In Fighting for Total Person Unionism: Harold Gibbons, Ernest Calloway, and Working-Class Citizenship, Robert Bussel uses a joint biography of two union leaders to explore the role of organized labor in the larger communities that surround them. The two protagonists, one white, one black, both hailed from working-class families in coal country, and both wound their ways through the non-communist Left of the 1930s and 1940s before landing together in Teamsters Local 688 in St. Louis. Bussel follows the two organizers as they dug in deep in their adopted local union and city, the white Harold Gibbons as the organization’s head and the black Ernest Calloway as his right-hand man. Together, the two nonsectarian socialists developed the concept of “total person unionism,” which held that gaining power at the workplace through collective bargaining was not sufficient to protect the interests of ordinary working people (p. 5). Gibbons and Calloway instead sought to engage workers when they were away from the factories, warehouses, retailers, and taxi and transportation firms that employed them. Doing so would allow the Teamsters to build power and bargain collectively in the community writ large, not just in electoral politics but also in a broad [End Page 227] range of local decision-making arenas. In the process, the union would protect its members and the larger working class and, more important, transform ordinary workers trained in deference to managerial and political elites into full-fledged citizens.

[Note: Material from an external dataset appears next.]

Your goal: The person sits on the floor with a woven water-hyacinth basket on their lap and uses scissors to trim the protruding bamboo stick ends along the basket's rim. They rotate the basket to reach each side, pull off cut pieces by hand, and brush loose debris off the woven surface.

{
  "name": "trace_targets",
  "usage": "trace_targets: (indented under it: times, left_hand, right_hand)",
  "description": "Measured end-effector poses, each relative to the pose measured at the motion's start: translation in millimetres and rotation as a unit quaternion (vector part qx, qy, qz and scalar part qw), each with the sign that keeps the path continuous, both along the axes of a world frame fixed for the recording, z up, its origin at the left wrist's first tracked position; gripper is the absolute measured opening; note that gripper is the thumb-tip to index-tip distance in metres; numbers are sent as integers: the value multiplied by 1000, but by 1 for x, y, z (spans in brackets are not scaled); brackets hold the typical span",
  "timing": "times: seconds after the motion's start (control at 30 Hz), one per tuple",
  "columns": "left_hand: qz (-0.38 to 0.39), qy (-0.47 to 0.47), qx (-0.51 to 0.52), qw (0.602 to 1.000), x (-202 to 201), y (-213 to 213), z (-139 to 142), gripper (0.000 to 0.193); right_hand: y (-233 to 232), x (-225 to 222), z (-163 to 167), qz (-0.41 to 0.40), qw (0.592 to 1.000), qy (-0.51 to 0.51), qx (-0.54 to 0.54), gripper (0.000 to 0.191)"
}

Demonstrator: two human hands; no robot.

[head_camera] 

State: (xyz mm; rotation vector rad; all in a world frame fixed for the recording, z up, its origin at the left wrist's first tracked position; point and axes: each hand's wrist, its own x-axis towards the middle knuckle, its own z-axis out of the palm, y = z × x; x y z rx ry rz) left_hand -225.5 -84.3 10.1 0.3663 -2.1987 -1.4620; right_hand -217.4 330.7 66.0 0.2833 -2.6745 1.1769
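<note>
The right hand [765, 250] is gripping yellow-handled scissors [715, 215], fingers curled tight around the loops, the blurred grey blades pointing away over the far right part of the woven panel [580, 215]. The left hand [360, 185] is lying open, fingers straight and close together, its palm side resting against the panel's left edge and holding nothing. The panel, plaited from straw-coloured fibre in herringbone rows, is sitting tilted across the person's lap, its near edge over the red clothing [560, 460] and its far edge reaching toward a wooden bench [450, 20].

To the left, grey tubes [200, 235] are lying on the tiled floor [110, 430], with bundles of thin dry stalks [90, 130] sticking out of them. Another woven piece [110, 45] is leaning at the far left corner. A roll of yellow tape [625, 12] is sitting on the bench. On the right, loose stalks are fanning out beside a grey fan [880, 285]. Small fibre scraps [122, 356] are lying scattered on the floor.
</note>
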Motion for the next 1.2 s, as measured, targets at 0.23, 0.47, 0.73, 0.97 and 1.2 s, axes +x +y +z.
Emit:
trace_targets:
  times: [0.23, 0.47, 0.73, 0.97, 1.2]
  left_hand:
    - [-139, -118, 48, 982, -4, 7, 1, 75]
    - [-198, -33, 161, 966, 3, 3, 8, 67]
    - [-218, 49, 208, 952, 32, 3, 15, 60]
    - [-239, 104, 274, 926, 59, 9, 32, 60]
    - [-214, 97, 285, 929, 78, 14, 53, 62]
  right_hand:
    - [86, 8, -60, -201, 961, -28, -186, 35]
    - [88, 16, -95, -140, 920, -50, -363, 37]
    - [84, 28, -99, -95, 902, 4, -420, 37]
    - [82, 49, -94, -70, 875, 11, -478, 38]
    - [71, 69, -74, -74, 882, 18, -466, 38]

The duo proved remarkably successful in reaching this broad, democratic vision. In 1957, Bussel contends, the union led the charge in defeating a proposed amendment to the city charter that would have shielded downtown developers and their political allies from the messiness of participatory, ward-based politics. The Teamsters achieved victory in partnership with the local branch of the NAACP, of which Calloway was also a frequent officer. Indeed, fighting racism represented an integral part of Gibbons’s vision of total person unionism. As union chief, Gibbons pushed white rank-and-file members to understand the importance of creating a democracy that included all people. Throughout the 1960s this egalitarian stance translated into a series of largely successful local campaigns.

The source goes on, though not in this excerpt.